[Task brief] Among the entries below, find the lines with the word "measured" and copy them.

[Data for processing]

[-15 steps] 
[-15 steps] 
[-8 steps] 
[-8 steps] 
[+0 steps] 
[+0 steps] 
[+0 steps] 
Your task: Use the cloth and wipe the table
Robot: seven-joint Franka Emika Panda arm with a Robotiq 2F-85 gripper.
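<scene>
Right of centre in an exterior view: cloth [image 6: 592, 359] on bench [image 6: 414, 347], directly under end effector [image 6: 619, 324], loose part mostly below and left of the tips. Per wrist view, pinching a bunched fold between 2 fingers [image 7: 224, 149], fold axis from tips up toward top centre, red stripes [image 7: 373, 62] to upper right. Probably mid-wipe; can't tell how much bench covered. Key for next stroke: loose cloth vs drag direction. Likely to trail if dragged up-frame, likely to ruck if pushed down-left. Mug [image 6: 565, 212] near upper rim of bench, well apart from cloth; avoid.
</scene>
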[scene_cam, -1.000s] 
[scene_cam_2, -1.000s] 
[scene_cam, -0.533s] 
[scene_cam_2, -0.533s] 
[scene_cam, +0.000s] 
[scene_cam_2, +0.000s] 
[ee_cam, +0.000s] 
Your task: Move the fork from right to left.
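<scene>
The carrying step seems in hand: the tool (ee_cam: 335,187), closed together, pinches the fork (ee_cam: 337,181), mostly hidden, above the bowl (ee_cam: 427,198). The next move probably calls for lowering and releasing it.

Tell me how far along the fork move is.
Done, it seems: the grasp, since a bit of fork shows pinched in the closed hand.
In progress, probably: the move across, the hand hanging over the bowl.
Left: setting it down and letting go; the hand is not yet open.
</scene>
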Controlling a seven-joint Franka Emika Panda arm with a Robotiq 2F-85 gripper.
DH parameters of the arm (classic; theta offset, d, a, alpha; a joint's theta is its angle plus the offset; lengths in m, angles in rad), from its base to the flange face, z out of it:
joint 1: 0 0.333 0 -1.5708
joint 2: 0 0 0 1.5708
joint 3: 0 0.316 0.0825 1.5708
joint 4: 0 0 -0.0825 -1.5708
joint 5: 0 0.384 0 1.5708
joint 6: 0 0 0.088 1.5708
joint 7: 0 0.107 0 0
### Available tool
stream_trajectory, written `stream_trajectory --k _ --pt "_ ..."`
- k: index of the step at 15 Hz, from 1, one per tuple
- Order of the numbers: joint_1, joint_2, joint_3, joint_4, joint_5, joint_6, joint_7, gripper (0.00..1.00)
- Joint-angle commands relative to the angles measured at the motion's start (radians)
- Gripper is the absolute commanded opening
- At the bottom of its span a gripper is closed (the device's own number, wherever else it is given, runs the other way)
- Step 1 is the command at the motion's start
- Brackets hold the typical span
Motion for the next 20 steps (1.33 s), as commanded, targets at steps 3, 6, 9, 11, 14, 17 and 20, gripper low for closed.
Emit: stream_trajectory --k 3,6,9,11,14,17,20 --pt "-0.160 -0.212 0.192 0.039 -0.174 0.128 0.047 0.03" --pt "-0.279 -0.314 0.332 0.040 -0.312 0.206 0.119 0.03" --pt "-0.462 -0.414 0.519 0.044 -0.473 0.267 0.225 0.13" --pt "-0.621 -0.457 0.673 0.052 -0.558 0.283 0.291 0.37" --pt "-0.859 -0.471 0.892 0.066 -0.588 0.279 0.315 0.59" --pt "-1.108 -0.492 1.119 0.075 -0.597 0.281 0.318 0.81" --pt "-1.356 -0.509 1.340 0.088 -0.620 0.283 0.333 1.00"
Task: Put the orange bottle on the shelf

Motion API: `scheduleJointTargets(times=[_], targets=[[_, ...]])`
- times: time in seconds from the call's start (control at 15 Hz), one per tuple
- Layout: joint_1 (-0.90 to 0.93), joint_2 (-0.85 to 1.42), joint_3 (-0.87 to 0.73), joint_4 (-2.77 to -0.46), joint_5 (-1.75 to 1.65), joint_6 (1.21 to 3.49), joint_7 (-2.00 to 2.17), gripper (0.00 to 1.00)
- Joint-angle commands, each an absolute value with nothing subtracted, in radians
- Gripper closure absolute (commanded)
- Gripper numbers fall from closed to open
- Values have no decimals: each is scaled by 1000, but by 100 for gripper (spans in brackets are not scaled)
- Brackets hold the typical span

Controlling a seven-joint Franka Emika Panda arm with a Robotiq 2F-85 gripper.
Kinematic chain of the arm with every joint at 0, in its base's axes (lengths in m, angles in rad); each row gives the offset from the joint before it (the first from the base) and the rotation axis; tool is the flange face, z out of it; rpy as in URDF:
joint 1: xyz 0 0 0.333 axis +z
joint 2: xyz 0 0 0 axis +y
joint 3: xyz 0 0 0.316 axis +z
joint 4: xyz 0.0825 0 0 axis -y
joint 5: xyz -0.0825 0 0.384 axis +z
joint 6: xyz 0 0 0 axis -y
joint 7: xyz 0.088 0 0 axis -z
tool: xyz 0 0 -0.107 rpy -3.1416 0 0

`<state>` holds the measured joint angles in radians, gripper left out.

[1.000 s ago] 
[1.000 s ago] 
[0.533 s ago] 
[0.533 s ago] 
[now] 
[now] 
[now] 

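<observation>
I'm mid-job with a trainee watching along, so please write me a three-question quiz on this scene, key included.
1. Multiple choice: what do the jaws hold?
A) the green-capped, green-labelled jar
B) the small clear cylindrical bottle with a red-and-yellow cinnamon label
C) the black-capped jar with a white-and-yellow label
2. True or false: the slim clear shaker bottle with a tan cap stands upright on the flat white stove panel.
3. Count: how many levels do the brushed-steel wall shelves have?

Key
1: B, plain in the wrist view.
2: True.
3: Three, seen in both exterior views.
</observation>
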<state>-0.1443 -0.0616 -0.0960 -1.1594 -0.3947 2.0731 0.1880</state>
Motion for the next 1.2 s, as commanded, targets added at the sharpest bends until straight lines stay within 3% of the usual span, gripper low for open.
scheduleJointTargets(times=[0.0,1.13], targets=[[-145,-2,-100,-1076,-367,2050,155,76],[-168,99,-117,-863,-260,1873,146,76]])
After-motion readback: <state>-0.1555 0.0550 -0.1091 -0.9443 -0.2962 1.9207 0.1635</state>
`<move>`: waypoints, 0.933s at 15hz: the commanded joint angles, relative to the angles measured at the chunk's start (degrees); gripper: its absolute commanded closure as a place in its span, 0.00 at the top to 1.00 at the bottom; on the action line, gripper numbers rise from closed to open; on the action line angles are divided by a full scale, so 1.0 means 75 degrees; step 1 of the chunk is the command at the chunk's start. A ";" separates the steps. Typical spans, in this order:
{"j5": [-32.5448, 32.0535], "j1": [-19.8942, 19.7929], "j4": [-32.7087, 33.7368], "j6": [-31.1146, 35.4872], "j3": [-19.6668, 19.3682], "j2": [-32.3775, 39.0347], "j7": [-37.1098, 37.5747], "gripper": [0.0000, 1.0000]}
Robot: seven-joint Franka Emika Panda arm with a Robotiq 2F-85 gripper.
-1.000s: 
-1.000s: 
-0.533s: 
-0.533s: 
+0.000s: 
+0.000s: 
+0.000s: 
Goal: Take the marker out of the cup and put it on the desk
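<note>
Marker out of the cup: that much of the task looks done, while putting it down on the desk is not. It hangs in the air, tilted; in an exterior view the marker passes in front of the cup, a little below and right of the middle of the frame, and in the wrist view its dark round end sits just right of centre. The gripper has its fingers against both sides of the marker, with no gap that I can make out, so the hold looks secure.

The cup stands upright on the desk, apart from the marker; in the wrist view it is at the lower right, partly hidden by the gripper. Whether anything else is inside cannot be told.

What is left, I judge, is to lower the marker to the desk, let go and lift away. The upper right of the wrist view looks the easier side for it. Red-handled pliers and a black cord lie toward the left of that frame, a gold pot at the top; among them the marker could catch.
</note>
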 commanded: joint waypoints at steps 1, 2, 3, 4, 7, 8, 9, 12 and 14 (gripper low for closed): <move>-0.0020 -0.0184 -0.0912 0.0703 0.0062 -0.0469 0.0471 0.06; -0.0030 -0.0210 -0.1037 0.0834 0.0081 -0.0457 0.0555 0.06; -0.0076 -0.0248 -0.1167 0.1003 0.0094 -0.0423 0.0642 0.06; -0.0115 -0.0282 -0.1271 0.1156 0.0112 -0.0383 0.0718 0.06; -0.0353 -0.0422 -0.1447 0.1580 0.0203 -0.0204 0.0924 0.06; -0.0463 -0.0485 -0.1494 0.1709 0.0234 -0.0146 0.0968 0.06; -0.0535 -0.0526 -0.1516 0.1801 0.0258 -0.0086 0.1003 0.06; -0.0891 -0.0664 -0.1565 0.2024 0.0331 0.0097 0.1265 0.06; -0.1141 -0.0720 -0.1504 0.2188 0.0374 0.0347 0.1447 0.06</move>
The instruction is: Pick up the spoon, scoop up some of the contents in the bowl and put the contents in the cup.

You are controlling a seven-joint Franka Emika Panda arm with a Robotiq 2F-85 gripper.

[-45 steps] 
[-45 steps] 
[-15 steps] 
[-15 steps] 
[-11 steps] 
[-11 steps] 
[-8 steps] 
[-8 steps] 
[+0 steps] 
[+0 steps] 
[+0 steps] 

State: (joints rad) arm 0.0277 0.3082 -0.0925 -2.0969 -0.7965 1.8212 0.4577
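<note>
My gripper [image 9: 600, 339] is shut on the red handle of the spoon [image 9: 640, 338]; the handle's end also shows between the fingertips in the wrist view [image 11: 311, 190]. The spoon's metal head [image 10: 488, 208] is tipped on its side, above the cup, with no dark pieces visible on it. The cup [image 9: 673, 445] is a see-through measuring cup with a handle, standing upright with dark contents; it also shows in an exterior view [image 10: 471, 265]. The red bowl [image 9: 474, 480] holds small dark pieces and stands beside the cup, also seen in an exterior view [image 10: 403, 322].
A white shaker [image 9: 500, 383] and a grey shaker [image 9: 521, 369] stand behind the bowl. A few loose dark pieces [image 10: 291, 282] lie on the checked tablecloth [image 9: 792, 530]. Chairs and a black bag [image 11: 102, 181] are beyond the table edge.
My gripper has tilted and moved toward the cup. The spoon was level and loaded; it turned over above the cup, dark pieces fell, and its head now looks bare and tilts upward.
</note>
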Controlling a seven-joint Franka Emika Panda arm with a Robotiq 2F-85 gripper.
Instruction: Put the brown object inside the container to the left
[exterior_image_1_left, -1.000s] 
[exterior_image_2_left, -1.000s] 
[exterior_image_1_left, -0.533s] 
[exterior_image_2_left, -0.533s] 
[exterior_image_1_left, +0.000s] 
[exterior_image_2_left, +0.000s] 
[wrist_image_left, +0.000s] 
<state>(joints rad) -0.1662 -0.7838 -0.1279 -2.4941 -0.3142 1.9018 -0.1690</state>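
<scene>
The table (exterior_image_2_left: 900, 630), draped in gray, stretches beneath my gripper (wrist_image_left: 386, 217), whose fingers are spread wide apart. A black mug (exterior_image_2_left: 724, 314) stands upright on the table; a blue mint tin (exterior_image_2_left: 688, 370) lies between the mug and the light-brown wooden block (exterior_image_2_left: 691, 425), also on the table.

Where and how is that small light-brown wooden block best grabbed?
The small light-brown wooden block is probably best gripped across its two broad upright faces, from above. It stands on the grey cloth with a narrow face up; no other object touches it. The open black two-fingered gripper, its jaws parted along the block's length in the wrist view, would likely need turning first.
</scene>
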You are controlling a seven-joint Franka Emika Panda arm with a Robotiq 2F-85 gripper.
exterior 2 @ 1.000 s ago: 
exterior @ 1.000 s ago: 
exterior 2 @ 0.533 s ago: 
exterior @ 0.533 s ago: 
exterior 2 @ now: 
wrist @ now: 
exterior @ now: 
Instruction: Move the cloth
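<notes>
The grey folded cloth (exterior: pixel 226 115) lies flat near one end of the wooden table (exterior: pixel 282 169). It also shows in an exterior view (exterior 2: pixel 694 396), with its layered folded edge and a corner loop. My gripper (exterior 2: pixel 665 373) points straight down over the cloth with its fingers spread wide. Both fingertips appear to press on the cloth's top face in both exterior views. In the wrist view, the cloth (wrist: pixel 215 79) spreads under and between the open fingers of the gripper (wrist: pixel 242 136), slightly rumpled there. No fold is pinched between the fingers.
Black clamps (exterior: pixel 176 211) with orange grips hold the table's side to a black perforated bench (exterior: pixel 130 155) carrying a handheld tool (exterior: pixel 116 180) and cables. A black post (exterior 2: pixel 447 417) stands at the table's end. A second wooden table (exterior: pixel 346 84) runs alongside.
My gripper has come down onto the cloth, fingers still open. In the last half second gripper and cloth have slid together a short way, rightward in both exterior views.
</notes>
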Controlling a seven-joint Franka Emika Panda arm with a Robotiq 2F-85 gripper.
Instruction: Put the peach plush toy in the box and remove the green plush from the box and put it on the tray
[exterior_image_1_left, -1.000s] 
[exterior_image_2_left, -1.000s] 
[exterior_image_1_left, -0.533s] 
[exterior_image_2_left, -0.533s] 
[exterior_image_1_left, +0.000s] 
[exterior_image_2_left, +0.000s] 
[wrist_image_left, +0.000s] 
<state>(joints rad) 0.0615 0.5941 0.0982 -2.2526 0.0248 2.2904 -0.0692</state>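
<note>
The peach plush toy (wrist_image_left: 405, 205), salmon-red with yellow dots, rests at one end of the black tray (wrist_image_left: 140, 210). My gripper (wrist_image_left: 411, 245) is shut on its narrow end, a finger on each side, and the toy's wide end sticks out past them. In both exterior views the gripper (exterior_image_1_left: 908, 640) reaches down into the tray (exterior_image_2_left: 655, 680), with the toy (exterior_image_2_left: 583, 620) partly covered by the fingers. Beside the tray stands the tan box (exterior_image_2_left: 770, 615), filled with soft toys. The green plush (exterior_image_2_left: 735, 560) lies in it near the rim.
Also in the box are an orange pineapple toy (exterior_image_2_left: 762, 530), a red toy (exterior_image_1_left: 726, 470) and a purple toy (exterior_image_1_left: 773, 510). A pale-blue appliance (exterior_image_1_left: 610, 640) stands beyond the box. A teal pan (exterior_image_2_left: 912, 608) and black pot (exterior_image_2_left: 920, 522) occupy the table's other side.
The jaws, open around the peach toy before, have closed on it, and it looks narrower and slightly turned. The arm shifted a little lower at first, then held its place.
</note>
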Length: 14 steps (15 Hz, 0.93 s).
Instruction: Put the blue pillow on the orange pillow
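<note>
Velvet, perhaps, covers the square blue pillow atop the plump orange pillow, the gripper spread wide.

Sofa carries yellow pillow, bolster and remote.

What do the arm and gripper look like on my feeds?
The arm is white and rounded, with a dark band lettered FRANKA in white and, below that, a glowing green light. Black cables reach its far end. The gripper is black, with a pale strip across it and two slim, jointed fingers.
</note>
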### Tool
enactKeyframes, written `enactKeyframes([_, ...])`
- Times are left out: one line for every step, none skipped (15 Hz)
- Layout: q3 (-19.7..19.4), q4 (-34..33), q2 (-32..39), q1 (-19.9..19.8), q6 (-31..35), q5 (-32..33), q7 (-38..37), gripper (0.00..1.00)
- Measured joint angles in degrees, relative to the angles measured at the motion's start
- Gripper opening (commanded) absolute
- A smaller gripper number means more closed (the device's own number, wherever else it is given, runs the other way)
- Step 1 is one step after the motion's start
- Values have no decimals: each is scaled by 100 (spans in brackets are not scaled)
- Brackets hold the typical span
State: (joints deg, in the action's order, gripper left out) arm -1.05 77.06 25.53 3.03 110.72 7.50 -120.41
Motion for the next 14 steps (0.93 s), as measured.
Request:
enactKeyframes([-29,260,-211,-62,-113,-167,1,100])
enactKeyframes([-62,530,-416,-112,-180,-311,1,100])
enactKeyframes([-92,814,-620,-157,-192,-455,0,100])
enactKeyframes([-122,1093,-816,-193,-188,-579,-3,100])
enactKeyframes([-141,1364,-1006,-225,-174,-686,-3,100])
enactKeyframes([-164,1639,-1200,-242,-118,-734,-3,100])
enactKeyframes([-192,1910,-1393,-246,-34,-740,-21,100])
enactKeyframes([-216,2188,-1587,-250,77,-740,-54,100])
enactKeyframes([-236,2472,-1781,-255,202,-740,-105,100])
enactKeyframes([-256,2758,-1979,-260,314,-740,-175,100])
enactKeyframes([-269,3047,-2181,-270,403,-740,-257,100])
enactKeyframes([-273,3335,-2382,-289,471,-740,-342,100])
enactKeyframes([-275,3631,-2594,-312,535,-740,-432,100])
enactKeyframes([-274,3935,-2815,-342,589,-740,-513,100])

[Result for this task]
- Joint-angle commands relative to the angles measured at the motion's start (radians)
`<state>` holds the measured joint angles in radians, gripper left out.
`<move>`: waypoints, 0.933s at 15hz: the commanded joint angles, relative to the angles measured at the chunk's start (degrees); gripper: its absolute commanded closure as a place in its span, 0.00 at the top to 1.00 at the bottom; on the action line, gripper numbers rise from closed to open; on the action line angles are divided by a full scale, so 1.0 means 75 degrees; step 1 of the chunk is the command at the chunk's start. A ";" separates the steps. Typical spans, in this order:
- Measured joint angles in degrees, relative to the angles measured at the motion's start
Motion for the next 14 steps (0.93 s), as measured.

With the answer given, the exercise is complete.